• [DIRECTIONS]: Restate word for word the lines of the entries below, starting with the line that holds "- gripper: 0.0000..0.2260" and ending with the line that holds "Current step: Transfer", and no others.
SOURCE DATA section start
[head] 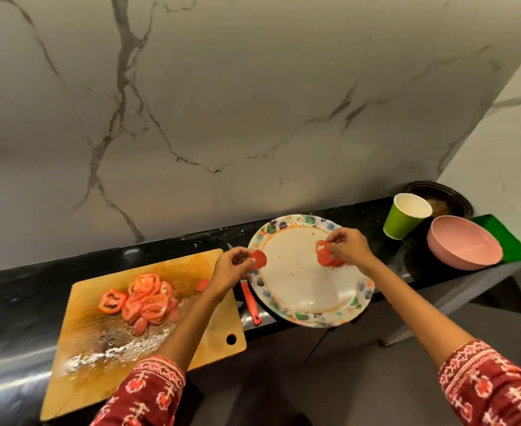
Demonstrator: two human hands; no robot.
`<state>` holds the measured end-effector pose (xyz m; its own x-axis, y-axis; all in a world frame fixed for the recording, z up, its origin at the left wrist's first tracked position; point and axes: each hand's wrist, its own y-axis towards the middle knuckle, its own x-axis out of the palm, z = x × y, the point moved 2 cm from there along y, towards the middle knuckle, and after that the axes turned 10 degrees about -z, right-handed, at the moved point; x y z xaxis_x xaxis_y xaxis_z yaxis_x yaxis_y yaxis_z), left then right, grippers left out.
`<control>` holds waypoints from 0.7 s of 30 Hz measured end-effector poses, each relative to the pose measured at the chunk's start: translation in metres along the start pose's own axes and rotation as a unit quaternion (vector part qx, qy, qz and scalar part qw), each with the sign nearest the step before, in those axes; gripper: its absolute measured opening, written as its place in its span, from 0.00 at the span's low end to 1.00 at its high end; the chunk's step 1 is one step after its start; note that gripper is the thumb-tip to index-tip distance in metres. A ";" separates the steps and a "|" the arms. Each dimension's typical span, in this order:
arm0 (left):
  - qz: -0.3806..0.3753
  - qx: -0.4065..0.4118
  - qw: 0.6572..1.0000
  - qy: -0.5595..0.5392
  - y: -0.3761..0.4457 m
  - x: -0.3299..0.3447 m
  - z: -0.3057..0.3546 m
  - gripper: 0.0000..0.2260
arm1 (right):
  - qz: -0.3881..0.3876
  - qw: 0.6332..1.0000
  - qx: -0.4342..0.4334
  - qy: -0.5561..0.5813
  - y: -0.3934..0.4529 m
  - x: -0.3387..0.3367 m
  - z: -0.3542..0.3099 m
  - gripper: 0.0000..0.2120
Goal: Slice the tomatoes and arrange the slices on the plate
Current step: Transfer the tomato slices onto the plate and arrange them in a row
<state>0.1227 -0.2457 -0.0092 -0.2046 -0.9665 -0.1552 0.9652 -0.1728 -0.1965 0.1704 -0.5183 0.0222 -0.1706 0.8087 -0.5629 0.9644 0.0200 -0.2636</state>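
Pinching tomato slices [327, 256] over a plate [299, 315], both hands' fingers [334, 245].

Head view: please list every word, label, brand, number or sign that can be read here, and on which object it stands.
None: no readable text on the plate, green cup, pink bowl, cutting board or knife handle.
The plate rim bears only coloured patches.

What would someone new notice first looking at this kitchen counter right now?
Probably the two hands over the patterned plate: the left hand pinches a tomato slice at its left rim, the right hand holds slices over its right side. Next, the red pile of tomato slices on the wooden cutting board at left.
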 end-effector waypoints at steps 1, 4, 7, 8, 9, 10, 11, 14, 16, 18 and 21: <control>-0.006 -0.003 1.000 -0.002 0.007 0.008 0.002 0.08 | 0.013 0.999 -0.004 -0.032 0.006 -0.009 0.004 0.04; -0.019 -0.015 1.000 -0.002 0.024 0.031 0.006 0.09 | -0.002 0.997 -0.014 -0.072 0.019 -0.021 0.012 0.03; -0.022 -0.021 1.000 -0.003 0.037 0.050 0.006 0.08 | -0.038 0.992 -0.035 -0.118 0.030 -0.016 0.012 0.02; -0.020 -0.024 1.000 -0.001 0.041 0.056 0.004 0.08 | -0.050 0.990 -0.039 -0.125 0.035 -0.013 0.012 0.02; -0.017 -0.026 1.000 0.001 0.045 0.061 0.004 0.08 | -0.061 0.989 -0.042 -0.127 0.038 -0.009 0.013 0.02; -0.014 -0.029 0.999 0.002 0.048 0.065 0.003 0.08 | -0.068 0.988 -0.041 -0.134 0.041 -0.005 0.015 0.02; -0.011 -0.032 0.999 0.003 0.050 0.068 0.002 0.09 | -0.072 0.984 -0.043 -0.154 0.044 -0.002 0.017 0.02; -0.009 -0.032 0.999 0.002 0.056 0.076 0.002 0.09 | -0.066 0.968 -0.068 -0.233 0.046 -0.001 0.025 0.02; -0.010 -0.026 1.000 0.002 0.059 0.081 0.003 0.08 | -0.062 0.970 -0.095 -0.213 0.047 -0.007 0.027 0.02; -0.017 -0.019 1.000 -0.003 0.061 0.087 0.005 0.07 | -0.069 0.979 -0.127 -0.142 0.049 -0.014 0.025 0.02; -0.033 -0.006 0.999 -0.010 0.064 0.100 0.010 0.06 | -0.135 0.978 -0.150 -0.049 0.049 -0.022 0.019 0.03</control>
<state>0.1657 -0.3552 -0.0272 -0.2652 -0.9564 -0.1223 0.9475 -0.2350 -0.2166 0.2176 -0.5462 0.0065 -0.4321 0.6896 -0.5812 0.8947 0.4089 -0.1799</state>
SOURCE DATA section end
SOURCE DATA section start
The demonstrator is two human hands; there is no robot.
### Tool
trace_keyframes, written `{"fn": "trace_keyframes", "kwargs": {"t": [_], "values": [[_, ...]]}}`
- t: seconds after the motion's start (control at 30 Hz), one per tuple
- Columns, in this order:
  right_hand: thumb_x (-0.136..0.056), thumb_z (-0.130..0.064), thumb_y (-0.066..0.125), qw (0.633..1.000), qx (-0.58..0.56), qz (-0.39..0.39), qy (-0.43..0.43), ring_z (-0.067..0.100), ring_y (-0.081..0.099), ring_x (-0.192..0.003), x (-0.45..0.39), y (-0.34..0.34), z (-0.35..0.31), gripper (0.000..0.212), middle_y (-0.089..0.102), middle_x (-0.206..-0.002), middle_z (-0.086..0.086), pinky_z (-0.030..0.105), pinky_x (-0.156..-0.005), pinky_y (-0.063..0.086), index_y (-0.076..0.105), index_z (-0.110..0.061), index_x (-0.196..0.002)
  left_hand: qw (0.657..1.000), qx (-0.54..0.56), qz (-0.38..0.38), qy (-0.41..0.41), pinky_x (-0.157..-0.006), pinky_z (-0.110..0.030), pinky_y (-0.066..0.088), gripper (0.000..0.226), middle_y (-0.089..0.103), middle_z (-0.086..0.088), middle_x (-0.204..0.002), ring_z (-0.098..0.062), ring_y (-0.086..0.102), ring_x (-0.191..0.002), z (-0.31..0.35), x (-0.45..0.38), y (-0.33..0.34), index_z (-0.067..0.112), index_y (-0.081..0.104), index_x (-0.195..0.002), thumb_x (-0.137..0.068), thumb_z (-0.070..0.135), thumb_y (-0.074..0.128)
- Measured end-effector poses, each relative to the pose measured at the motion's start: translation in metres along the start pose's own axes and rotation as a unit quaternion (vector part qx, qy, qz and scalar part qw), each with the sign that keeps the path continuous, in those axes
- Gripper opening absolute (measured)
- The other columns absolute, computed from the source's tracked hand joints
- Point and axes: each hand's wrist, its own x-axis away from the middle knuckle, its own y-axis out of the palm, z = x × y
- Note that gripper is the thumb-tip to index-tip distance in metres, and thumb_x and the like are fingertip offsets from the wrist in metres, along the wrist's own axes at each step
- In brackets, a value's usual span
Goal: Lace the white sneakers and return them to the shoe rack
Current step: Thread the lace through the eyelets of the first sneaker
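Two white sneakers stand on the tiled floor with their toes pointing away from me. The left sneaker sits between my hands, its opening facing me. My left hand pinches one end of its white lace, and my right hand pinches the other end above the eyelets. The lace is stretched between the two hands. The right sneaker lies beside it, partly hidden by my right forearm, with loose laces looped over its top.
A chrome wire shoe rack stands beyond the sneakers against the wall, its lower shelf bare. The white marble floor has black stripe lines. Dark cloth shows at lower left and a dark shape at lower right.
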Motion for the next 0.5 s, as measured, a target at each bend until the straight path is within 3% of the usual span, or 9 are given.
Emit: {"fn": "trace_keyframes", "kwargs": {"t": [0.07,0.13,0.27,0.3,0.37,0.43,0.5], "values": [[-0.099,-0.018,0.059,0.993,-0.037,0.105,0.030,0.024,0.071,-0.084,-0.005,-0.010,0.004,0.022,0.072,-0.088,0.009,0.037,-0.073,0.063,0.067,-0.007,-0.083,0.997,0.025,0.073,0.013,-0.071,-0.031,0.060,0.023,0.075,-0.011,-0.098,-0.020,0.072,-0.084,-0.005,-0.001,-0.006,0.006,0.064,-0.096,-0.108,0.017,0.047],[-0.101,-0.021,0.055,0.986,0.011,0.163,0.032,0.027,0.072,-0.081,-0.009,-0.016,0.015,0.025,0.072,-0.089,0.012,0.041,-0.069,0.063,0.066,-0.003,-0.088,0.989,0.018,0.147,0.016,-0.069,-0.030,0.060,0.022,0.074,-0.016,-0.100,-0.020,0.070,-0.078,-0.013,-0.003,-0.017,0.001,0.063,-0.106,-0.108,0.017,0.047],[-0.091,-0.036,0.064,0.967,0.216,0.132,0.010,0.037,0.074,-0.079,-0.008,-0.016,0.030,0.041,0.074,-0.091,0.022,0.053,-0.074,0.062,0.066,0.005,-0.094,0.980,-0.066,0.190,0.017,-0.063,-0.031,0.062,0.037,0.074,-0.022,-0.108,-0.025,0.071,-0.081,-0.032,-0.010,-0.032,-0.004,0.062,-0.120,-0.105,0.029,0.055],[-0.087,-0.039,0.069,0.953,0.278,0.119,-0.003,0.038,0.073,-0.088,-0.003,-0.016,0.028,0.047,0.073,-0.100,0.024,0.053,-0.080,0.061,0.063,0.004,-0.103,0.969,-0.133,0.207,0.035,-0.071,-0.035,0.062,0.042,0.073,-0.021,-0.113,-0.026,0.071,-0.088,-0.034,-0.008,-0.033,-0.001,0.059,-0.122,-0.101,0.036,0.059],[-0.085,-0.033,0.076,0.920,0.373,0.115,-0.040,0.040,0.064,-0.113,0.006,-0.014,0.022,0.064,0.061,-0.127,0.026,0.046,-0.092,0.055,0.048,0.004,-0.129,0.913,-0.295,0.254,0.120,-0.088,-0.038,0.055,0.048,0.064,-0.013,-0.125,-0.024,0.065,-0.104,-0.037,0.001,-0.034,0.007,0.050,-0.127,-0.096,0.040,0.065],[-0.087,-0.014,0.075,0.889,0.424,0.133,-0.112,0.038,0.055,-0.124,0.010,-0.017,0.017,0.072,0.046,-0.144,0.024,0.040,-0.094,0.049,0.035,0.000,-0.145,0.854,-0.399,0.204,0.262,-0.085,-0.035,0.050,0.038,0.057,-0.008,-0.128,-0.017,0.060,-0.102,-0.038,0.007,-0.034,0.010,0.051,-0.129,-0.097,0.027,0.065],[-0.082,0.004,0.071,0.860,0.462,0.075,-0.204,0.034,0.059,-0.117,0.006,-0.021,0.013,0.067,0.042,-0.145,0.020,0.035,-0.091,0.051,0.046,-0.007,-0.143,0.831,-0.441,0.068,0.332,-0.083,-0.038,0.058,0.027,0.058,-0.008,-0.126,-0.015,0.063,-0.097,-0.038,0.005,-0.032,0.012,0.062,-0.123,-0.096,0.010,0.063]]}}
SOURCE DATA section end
• [ANSWER FOR THE TASK]:
  - gripper: 0.0000..0.2260
arm1 (right):
  - qz: -0.3881..0.3876
  - qw: 0.6332..1.0000
  - qx: -0.4342..0.4334
  - qy: -0.5561..0.5813
  - y: -0.3934..0.4529 m
  - x: -0.3387..0.3367 m
  - z: -0.3542..0.3099 m
  - gripper: 0.0000..0.2120
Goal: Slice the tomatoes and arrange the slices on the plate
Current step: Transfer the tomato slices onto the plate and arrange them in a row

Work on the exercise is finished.